- [Task goal]
Exactly as written, copy the lines of the data below from the first through the one containing "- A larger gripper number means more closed".

- [Collected material]
[Start of Attachment]

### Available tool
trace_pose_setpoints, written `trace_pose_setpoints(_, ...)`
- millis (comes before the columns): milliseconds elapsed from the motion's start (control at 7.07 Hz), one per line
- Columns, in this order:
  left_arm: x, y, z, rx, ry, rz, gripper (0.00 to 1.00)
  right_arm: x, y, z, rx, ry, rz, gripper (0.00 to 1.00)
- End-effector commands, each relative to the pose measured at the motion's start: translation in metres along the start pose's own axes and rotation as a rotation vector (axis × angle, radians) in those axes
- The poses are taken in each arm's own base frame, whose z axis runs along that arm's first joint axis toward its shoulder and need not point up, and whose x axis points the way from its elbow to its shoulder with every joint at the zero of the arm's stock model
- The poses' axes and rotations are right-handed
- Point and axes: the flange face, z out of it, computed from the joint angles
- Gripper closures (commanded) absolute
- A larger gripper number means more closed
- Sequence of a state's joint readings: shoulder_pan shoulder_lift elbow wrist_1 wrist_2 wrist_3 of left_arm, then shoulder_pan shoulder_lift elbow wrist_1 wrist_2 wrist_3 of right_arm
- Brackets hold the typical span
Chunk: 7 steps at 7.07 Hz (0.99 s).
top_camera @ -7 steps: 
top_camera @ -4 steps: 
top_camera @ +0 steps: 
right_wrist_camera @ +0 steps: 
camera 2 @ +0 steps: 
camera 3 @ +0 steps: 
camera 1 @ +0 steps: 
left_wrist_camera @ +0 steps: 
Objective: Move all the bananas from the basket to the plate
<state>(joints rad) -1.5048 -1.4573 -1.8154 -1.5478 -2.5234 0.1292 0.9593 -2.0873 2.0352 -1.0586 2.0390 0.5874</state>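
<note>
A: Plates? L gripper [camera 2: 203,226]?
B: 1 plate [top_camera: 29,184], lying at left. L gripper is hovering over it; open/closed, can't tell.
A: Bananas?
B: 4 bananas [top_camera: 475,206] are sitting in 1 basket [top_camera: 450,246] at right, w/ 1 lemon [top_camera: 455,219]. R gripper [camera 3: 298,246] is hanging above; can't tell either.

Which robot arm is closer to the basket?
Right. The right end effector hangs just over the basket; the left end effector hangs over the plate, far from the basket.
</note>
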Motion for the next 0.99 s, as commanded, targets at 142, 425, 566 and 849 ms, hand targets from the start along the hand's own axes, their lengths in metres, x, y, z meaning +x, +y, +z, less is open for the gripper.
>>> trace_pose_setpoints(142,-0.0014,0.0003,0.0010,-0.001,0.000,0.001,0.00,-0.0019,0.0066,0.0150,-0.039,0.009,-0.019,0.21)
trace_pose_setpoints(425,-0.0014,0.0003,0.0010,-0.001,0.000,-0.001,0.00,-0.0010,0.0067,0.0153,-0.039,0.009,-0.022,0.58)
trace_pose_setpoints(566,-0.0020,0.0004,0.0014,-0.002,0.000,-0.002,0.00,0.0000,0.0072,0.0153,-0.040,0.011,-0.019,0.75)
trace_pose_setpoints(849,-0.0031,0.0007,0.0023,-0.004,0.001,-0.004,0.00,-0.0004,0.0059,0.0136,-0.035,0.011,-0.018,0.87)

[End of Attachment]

- [Solution to this exercise]
### Available tool
trace_pose_setpoints, written `trace_pose_setpoints(_, ...)`
- millis (comes before the columns): milliseconds elapsed from the motion's start (control at 7.07 Hz), one per line
- Columns, in this order:
  left_arm: x, y, z, rx, ry, rz, gripper (0.00 to 1.00)
  right_arm: x, y, z, rx, ry, rz, gripper (0.00 to 1.00)
- End-effector commands, each relative to the pose measured at the motion's start: translation in metres along the start pose's own axes and rotation as a rotation vector (axis × angle, radians) in those axes
- The poses are taken in each arm's own base frame, whose z axis runs along that arm's first joint axis toward its shoulder and need not point up, and whose x axis points the way from its elbow to its shoulder with every joint at the zero of the arm's stock model
- The poses' axes and rotations are right-handed
- Point and axes: the flange face, z out of it, computed from the joint angles
- Gripper closures (commanded) absolute
- A larger gripper number means more closed

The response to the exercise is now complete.